Facebook posted on its website, “QuickFire Networks will provide you with the weapons necessary to meet the onslaught of the video revolution.”

The social networking site is making efforts to enable users to upload videos directly onto its platform instead of linking through through another video site such as YouTube. By hosting videos, Facebook will be able to keep users on its platform, thus gaining more control over how the videos are viewed and positioned around advertising. With QuickFire’s technology, Facebook will be able to move ahead quickly with its plans.

Users witnessed a big change in Facebook’s video settings last year with videos playing automatically in their News Feeds. Facebook has recognized the importance of playing those videos as fast as possible, especially on mobile phones.

QuickFire, a talent pool

Facebook might also be interested in the talent pool QuickFire brings. The key executives at QuickFire are Craig Lee, CEO of the company; CTO Mike Coward, founder of Continuous Computing, which was bought by Radisys in 2011; and Amit Puntambekar, vice president of software engineering, who was a media architect at Intel. QuickFire has announced that it will wind up its business and that a few of its core members will join Facebook.

QuickFire chief executive officer Craig Lee wrote on the company’s website that now they are ready to step up their growth process.
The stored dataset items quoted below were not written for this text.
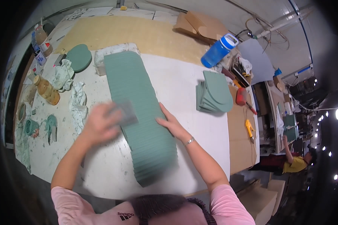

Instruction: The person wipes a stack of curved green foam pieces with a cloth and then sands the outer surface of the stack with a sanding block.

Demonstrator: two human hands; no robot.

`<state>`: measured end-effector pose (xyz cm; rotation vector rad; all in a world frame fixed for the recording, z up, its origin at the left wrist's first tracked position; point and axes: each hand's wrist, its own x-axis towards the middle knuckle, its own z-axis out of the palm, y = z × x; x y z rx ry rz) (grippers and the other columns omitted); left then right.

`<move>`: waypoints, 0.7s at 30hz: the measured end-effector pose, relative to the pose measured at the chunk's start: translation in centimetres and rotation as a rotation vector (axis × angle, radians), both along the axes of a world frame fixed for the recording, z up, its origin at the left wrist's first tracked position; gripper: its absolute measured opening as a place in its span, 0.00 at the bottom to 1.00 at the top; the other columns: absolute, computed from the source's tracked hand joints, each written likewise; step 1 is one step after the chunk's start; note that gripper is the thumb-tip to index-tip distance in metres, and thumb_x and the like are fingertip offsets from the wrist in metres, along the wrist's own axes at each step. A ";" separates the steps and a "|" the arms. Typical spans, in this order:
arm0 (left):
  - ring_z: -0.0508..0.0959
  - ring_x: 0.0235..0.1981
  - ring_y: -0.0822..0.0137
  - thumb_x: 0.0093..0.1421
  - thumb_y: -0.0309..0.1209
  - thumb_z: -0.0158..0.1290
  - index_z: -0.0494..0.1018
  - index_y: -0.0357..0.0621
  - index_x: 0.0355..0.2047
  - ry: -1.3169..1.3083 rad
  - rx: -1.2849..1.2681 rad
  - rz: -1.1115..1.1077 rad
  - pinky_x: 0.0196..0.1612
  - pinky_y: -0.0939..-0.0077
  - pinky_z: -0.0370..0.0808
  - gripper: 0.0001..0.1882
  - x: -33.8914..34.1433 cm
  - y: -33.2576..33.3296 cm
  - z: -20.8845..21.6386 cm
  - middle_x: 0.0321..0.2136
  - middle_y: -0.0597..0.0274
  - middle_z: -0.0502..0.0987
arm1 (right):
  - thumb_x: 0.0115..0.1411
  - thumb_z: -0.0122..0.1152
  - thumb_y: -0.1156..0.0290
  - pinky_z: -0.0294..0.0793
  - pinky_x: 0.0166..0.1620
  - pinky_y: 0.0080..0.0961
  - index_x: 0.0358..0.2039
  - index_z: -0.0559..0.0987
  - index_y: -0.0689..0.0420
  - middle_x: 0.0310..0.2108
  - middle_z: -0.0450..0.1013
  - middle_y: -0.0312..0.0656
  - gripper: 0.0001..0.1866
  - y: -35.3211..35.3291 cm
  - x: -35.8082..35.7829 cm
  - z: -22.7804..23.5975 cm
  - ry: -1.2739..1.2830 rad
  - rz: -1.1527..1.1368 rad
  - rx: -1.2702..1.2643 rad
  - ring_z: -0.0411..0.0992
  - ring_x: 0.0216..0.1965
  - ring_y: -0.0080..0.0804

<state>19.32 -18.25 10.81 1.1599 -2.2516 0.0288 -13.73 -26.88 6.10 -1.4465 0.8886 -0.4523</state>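
White worktable (pixel 199 75), smeared with green at its 9 o'clock edge, fills most of the view; a bare wooden board (pixel 139 33) lies across its 12 o'clock end. At centre, a long row of green panels (pixel 139 112), set on edge and packed face to face, runs from 11 o'clock toward 6 o'clock. The left hand (pixel 101 123), blurred, rests on the row's 9 o'clock flank, its fingers closed on a grey sanding pad (pixel 127 112) that lies against the panel edges. The right hand (pixel 171 122) lies flat on the row's 3 o'clock flank, fingers straight and close together, holding nothing; a bracelet (pixel 190 141) circles its wrist. At 2 o'clock, well apart from the row, sits a fanned stack of round-ended green panels (pixel 216 93). A round green pad (pixel 79 57) lies at 10 o'clock, with crumpled stained rags (pixel 69 84) just below it. A blue water bottle (pixel 218 50) lies tilted at 1 o'clock. An amber jar (pixel 47 90) stands at 9 o'clock. A red tool (pixel 241 96) and a yellow tool (pixel 249 127) lie at 3 o'clock. Another person in a yellow shirt (pixel 294 163) is at 4 o'clock.
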 end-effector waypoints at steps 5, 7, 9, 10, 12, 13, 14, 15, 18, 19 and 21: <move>0.72 0.54 0.43 0.50 0.37 0.62 0.74 0.51 0.58 0.130 0.069 0.415 0.58 0.52 0.69 0.32 9.0 -8.0 -3.3 0.56 0.40 0.71 | 0.68 0.56 0.58 0.49 0.72 0.32 0.74 0.46 0.61 0.74 0.50 0.54 0.44 0.5 1.7 0.6 0.090 -0.076 -0.043 0.50 0.74 0.41; 0.72 0.53 0.42 0.51 0.35 0.61 0.74 0.49 0.59 0.133 -0.013 0.471 0.59 0.52 0.69 0.32 8.9 -9.7 -3.1 0.56 0.42 0.72 | 0.68 0.54 0.60 0.48 0.72 0.32 0.74 0.47 0.61 0.74 0.50 0.53 0.41 0.4 1.6 0.9 0.148 -0.097 -0.072 0.50 0.73 0.40; 0.72 0.54 0.41 0.50 0.36 0.61 0.75 0.51 0.58 0.097 -0.026 0.100 0.59 0.51 0.69 0.31 6.8 -10.0 -2.4 0.56 0.43 0.72 | 0.69 0.53 0.62 0.48 0.72 0.32 0.74 0.47 0.60 0.73 0.51 0.52 0.40 0.5 1.1 1.0 0.169 -0.106 -0.090 0.51 0.73 0.39; 0.73 0.52 0.45 0.49 0.37 0.64 0.76 0.53 0.55 -0.080 -0.017 -0.072 0.59 0.55 0.70 0.30 6.0 -9.9 -0.3 0.54 0.46 0.73 | 0.69 0.53 0.62 0.48 0.72 0.32 0.74 0.47 0.60 0.73 0.51 0.52 0.40 0.5 1.1 1.0 0.177 -0.113 -0.101 0.51 0.73 0.39; 0.74 0.51 0.45 0.52 0.38 0.63 0.76 0.54 0.56 0.071 -0.074 0.181 0.57 0.56 0.71 0.29 10.2 -14.6 -3.8 0.54 0.46 0.74 | 0.68 0.57 0.62 0.51 0.71 0.31 0.75 0.48 0.59 0.72 0.54 0.54 0.42 0.6 1.3 1.1 0.169 -0.121 -0.093 0.53 0.72 0.39; 0.74 0.50 0.45 0.53 0.38 0.62 0.76 0.55 0.57 0.080 -0.046 0.388 0.56 0.56 0.71 0.28 12.5 -16.7 -4.3 0.54 0.46 0.74 | 0.68 0.57 0.62 0.51 0.71 0.31 0.75 0.48 0.59 0.72 0.54 0.54 0.42 0.5 1.6 1.1 0.174 -0.113 -0.089 0.53 0.72 0.39; 0.74 0.49 0.45 0.55 0.38 0.61 0.76 0.55 0.58 0.086 -0.016 0.592 0.56 0.56 0.71 0.28 14.3 -18.3 -4.5 0.55 0.46 0.74 | 0.68 0.57 0.62 0.50 0.71 0.31 0.74 0.48 0.59 0.72 0.55 0.54 0.41 0.5 2.0 1.0 0.162 -0.102 -0.078 0.53 0.72 0.39; 0.74 0.49 0.45 0.55 0.38 0.61 0.76 0.55 0.58 0.092 -0.011 0.588 0.56 0.56 0.71 0.28 14.3 -19.3 -4.1 0.55 0.46 0.74 | 0.68 0.57 0.63 0.50 0.71 0.31 0.74 0.48 0.59 0.72 0.55 0.54 0.41 0.6 2.0 1.0 0.155 -0.100 -0.069 0.53 0.72 0.39; 0.72 0.51 0.44 0.59 0.40 0.59 0.74 0.54 0.60 0.287 0.149 0.518 0.56 0.55 0.70 0.27 13.0 -19.3 -2.8 0.55 0.45 0.73 | 0.68 0.56 0.64 0.50 0.71 0.31 0.74 0.49 0.59 0.72 0.55 0.54 0.40 0.6 1.8 0.6 0.160 -0.089 -0.091 0.53 0.72 0.40; 0.71 0.52 0.44 0.58 0.38 0.58 0.75 0.54 0.59 0.202 0.076 0.516 0.57 0.55 0.69 0.27 11.3 -17.5 -3.3 0.56 0.45 0.72 | 0.68 0.56 0.64 0.50 0.71 0.31 0.74 0.49 0.59 0.72 0.55 0.54 0.40 0.6 1.7 0.7 0.160 -0.091 -0.092 0.53 0.72 0.40; 0.71 0.52 0.46 0.51 0.34 0.59 0.77 0.55 0.55 0.194 0.093 0.281 0.60 0.55 0.69 0.28 6.4 -11.6 -1.5 0.56 0.47 0.73 | 0.68 0.52 0.65 0.48 0.72 0.31 0.74 0.49 0.60 0.74 0.51 0.52 0.39 0.9 1.2 1.0 0.156 -0.110 -0.087 0.51 0.73 0.38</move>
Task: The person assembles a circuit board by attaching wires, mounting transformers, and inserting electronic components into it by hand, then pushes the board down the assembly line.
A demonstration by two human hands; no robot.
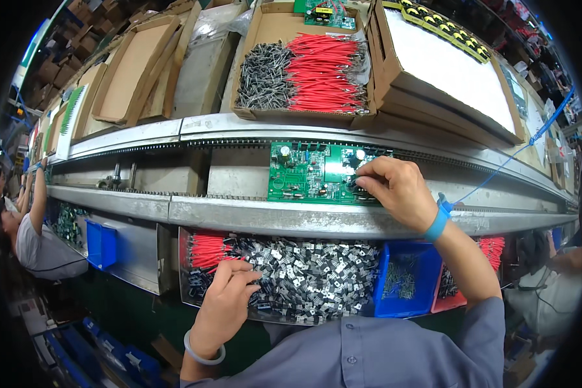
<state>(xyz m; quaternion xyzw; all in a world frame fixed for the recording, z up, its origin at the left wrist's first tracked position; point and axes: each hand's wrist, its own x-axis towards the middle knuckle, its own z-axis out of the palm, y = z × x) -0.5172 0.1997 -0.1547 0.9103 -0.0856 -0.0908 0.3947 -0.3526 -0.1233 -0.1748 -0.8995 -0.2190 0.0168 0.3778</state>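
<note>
A green circuit board (297, 174) populated with small parts lies across the two metal rails. My right hand (394, 187), with a blue strap at the wrist, is over the board's right end. Its thumb and forefinger are pinched together at the board's surface; whatever lies between them is hidden. Below the rails, my left hand (226, 304) hovers at the left part of a tray full of three-legged transistors (310, 271). Its fingers are bent but apart, and I see nothing held in them. A bundle of red wires (207, 249) lies just beyond that hand.
A blue bin (381, 284) of small leaded parts adjoins the tray. Beyond the rails, a cardboard box (265, 116) holds red leads and metal pins. A blue coiled cord (491, 173) runs from my right wrist strap. People sit along the line at far left.
</note>
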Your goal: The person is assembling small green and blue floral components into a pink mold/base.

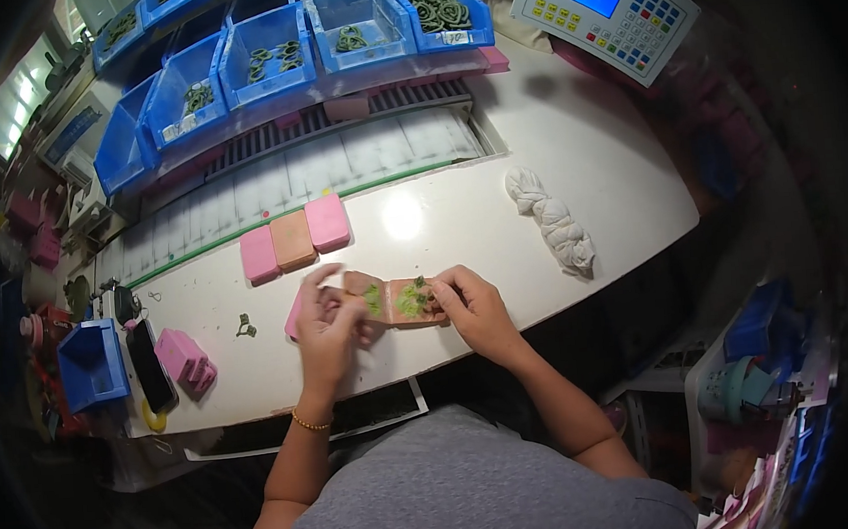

Lee said Facebook has more than one billion video views on an average every day, and QuickFire is excited to deliver high quality video experiences to all users watching video on Facebook.

Quickfire Networks’ technology includes T-Video, which is equipped with a 1U rack meant for processing and transcoding the video. The architecture includes 11 Intel Core i7 processors and GPUs. The user will be able to get 1,760 core video deployments with the full rack of T-Video. QuickFire.tv is the part of QuickFire launched at TechCrunch Disrupt in September. QuickFire.tv is concerned with removing bottlenecks and delivers its compute power as a service.

The financial terms of the deal have not been disclosed.